Say only how many lines in the entries below contain the word "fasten".

━━ Input records

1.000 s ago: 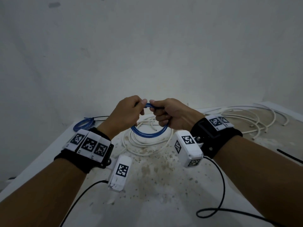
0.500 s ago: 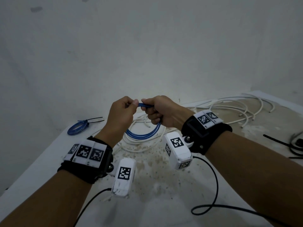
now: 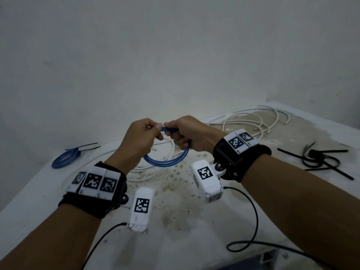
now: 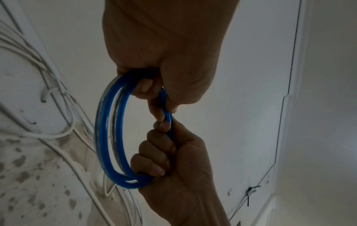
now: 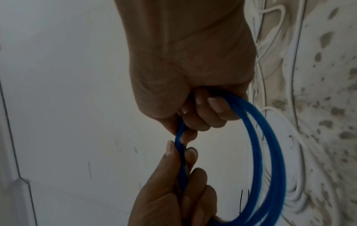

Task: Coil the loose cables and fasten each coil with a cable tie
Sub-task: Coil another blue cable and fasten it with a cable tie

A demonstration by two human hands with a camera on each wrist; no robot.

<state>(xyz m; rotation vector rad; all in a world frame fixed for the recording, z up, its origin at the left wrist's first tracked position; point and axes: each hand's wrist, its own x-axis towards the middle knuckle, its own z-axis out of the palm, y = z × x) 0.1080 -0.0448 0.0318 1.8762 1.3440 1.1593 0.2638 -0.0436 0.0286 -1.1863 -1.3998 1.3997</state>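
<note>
A small blue cable coil [image 3: 165, 162] of several loops hangs in the air above the stained white table [image 3: 175, 230]. Both hands hold its top, close together. My left hand [image 3: 153, 131] pinches the strands between thumb and forefinger. My right hand [image 3: 175, 133] has its fingers curled round the bundle just to the right. In the left wrist view the blue coil [image 4: 108, 130] hangs to the left of my left hand [image 4: 154, 97] and my right hand [image 4: 166, 145]. The right wrist view shows my right hand [image 5: 193, 119] above my left hand [image 5: 179, 160], with the coil [image 5: 270, 145] to their right.
A second blue coil [image 3: 64, 156], tied with a black cable tie, lies at the table's far left. Loose white cables [image 3: 155, 172] sprawl under the hands, and more white cable [image 3: 253, 121] lies at the back right. Several black cable ties [image 3: 319, 158] lie at the right. A wall stands close behind.
Both hands keep their grip on the coil's top and have shifted only slightly. My head has turned, bringing the black cable ties at the right into view.
</note>
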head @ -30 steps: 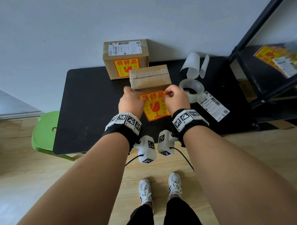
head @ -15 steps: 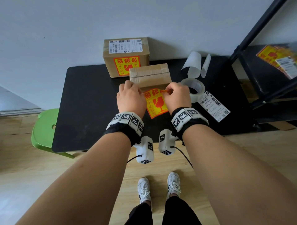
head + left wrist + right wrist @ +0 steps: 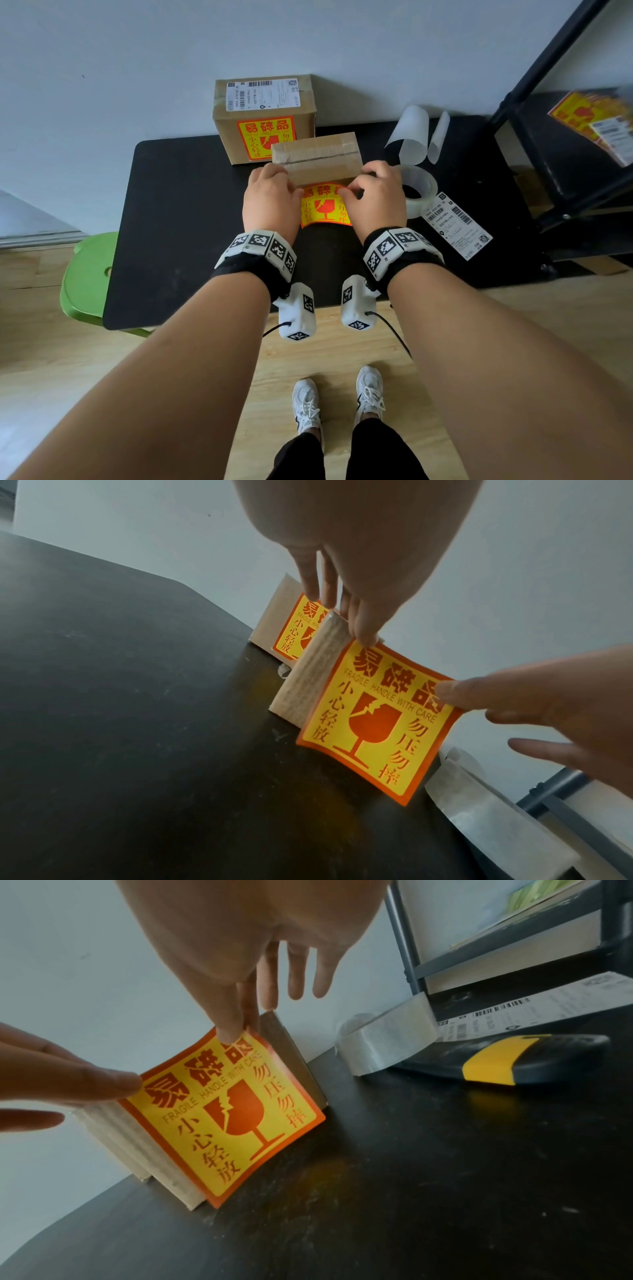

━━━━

* _Result_
2